Problem details: Copy the first line of the material below and every later line through the line containing "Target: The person", without any other output.

-- -- --

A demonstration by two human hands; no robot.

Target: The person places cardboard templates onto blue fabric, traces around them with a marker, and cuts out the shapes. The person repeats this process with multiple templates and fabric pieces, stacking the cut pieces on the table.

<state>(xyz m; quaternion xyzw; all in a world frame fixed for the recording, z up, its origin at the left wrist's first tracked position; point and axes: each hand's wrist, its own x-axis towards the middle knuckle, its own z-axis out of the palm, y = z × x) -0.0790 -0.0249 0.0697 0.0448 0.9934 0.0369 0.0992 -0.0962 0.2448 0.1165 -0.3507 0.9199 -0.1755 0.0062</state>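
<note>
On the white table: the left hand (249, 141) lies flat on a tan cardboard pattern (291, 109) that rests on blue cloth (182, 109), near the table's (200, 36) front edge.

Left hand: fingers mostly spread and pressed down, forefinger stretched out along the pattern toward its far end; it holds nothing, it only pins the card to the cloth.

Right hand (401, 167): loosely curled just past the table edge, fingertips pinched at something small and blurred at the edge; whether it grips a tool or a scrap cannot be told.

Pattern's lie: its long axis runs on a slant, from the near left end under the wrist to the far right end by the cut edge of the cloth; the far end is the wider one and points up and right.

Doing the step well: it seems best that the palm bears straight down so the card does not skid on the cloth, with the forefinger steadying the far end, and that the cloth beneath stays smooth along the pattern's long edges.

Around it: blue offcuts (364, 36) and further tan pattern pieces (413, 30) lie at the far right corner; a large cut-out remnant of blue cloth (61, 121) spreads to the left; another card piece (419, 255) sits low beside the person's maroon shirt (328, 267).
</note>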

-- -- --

Answer to this problem:
A demonstration by two human hands; no robot.

Target: The person places cardboard templates onto blue fabric, traces around them with a marker, and cuts out the shapes. The person repeats this process with multiple templates and fabric pieces, stacking the cut pieces on the table.

No further response is required.